To install ATLAS, you can use pip in a python virtual environment or conda environment. Development has been made with python3.11 in mind, which can be installed through the OS's package manager or conda.

1. Creating a python environment

First, create a virtual environment and activate it. This can be done in several ways, but we provide some examples using conda, python venv or uv.

Option A - conda

# Create a conda environment named atlas which uses python 3.11
conda create -n atlas python=3.11

# Activate the environment
conda activate atlas

Option B - venv

An example for an Ubuntu 22.04 system, using python3.11 and venv:

# Install python3.11 and venv
sudo apt install python3.11 python3.11-venv

# Using python venv - create and activate the environment
python3 -m venv atlas
source atlas/bin/activate

Option C - uv

First, install the uv tool. Either as shown below using the standalone installer, or please refer to the official uv installation guide for more options.

wget -qO- https://astral.sh/uv/install.sh | sh

Once uv is isntalled, create an environment named atlas specifically with Python 3.11:

# Create the virtual environment
uv venv atlas --python 3.11

Make sure to navigate to a folder where you would like your python environment to be located, or specify the desired path. You can activate the newly created environment as follows:

source atlas/bin/activate

With the environment now activated, the library can be installed.

2. Getting the ATLAS code

# Clone the reposittory
git clone https://github.com/pol-sb/atlas.git

3. Installing the library in the activated python environment

There are several installation mechanisms, and several optional dependencies depending on what packages you want to use. Check the list and details of optional dependencies in the pyproject.toml.
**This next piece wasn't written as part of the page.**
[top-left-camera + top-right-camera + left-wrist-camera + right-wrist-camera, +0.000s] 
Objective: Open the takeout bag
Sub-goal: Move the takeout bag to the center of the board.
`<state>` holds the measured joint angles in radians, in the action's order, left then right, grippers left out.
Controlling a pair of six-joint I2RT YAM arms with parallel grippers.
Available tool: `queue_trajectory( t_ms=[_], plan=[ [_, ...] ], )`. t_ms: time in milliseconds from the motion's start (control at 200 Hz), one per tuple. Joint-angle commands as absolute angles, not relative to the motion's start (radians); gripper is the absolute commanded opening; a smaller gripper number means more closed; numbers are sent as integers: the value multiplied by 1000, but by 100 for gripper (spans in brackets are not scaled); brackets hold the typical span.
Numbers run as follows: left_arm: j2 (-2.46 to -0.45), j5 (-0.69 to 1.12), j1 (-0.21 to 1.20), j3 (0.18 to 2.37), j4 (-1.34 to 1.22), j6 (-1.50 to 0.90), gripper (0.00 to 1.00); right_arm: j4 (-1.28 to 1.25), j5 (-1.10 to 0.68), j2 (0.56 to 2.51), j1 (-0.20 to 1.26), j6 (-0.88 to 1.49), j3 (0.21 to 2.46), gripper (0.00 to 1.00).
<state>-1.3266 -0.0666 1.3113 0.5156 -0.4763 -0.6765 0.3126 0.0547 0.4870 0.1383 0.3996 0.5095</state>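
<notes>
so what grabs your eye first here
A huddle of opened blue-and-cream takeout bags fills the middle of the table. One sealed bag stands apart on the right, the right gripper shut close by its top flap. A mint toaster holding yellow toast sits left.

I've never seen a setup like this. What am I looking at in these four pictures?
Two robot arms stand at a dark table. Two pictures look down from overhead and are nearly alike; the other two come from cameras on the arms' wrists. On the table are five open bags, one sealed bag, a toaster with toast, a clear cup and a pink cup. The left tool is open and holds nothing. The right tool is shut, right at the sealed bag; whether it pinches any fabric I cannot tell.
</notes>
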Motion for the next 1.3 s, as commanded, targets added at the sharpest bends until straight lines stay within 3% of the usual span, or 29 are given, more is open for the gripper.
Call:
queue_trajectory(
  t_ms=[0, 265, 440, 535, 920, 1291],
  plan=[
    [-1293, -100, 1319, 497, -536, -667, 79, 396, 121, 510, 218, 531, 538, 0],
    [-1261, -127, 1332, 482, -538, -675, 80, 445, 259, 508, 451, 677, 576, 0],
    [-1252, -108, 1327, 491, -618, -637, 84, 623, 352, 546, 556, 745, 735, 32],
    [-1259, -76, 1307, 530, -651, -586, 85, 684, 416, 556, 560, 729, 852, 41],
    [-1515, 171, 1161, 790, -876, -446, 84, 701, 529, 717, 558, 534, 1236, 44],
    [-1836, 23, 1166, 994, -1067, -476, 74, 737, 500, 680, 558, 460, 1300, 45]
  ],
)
Currently, the following are available:

  • mace
  • dev

Optional dependencies are installed using the following syntax:

python3 -m pip install ./ATLAS['OPTIONAL_DEPENDENCY_NAME']

Some installation examples follow:

Using pip

# Install the library and the MACE dependencies in the venv using pip
python3 -m pip install ./ATLAS['mace']

Using uv

# Install the library and the MACE dependencies using uv
uv pip install ./ATLAS['mace']

4. Initialize configuration files

Finally, initialize configuration files by running the initial configuration command (atl_init_setup). Then, enter your Materials Project API key in the path displayed in the output to finish the setup process:

# Run the last setup step - configuration initialization
atl_init_setup

Note

If the user is only interested in database generation, the setup can be completed only up until this point, skipping the following AiiDA setup.

5. Setup steps specific to active learning

  • The active learning (AL) loop uses the AiiDA library for managing the workflow. In order to run the AL loop in compute clusters, codes and computers must be conifigured in AiiDA. See the AiiDA installation guide for installation instructions.

  • DFT calculations with VASP use the aiida-vasp plugin, which needs additional configuration. Please, follow the instructions on their website.

  • The steps required to set up the active learning loop with the simplest AiiDA configuration are the following:

    1. Set up an aiida profile and database with verdi presto.
    2. Create the AiiDA computer and code entries for ATLAS and aiida-vasp.
    3. Add the potential datasets for aiida-vasp (information here).

Developer Workflow

Install the development dependencies with pip install -e '.[dev]', which adds pre-commit, pytest, commitizen, and ipdb. After cloning, run pre-commit install to activate the git hooks.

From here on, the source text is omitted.